Thanks, Brad! All of that makes me like the movie considerably more. Good show posting it here.

A minor nitpick about something that Star Trek has never gotten right, and still hasn’t in this new film. Star Trek seems to use the term “flagship” to designate a ship that serves as a sort of paragon for the whole of Starfleet, a sort of the best of the best of the organization and an example to others. It doesn’t really make much sense when you think about it. So the rest of Starfleet are second-stringers? Unfortunately since the U.S.S. Enterprise always ends up saving the day, it’s seems that is indeed so.

In the real world, the term “flagship” designates a ship that’s flying a flag, i.e. a ship that’s carrying the admiral of the fleet it is supposed to be part of. Since StarFleet seems to operate its starships as self-supporting autonomous units most of the time, and only assembles fleets when it needs to deal with specific threats, I suppose it has less need to adhere to this convention. In any case, a true “flagship” should have a purpose-built flag bridge for the admiral to command the whole fleet in addition to the regular bridge for the captain to operate the vessel itself.

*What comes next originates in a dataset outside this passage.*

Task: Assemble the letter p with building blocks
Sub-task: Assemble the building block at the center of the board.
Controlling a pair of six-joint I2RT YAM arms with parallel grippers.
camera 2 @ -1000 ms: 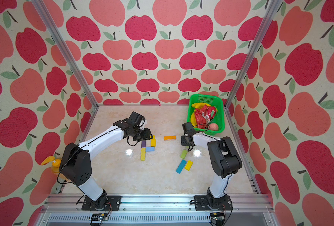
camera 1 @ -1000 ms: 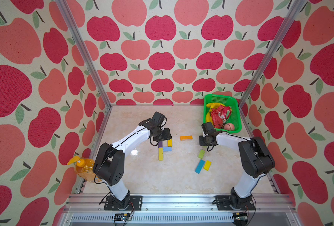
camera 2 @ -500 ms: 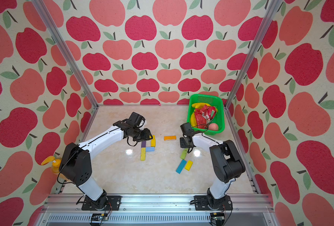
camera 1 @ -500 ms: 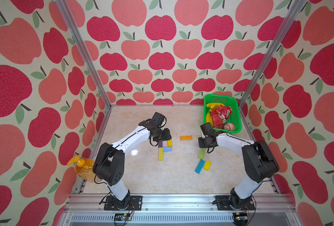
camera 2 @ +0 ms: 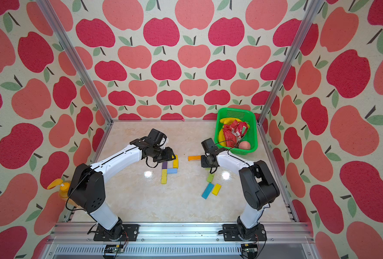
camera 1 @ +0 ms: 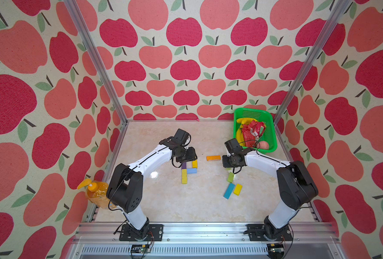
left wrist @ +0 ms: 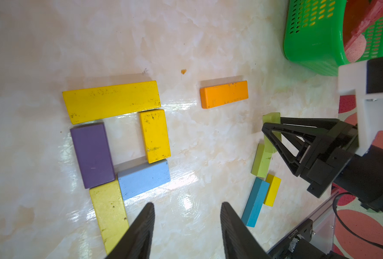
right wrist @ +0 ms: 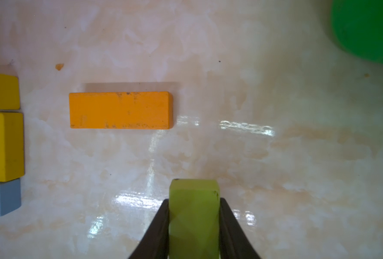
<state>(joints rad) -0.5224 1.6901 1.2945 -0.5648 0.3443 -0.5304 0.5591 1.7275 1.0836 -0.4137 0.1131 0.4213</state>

Again, it’s a very minor nit and I guess most of the folks in this forum are probably aware of this, but it’s very grating to me since I just got done reading “At All Costs” of the Honor Harrington series.

one thing i now noticed: kirk doesn’t really seem all that pissed at nero for killing his dad. when he was face to face to him, did he even mention it?

Actually, this isn’t so far off. In some periods in some navies, including the British Navy, sometimes the “flagship” was simply the newest, coolest ship, or the most famous ship. It functioned as a psychological or morale based leader more than anything.

In any case, a true “flagship” should have a purpose-built flag bridge for the admiral to command the whole fleet in addition to the regular bridge for the captain to operate the vessel itself.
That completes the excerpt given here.